TASK DETAILS:
Locate "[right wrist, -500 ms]" in the data below, then output the line it is on and all following lines through the last, word for word. Skip any pictures.

SUPPLIED INFORMATION:
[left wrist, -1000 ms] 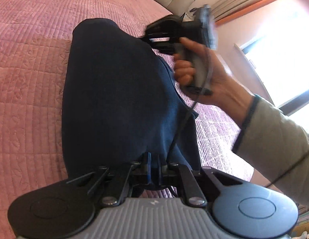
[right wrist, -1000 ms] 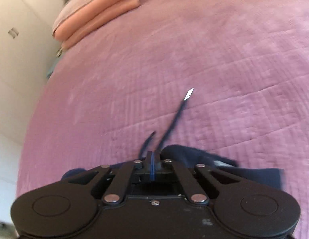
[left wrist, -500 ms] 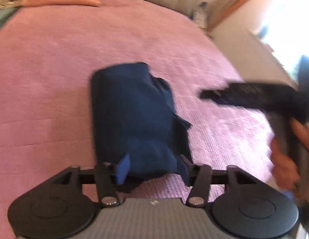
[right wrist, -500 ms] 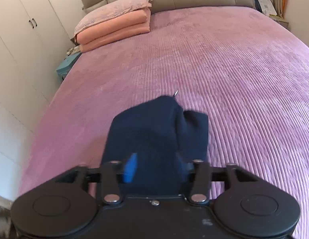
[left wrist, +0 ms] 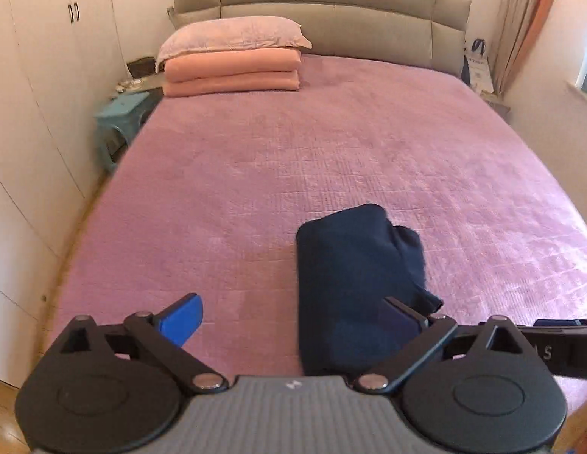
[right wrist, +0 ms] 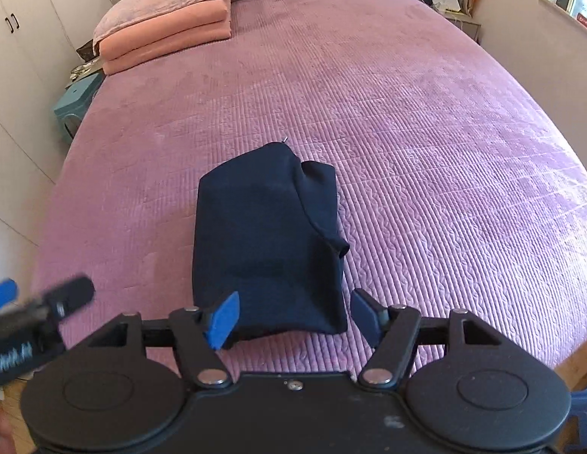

RESULT:
[right wrist, -500 ms] 
[left wrist, +0 ms] 
[right wrist, +0 ms] 

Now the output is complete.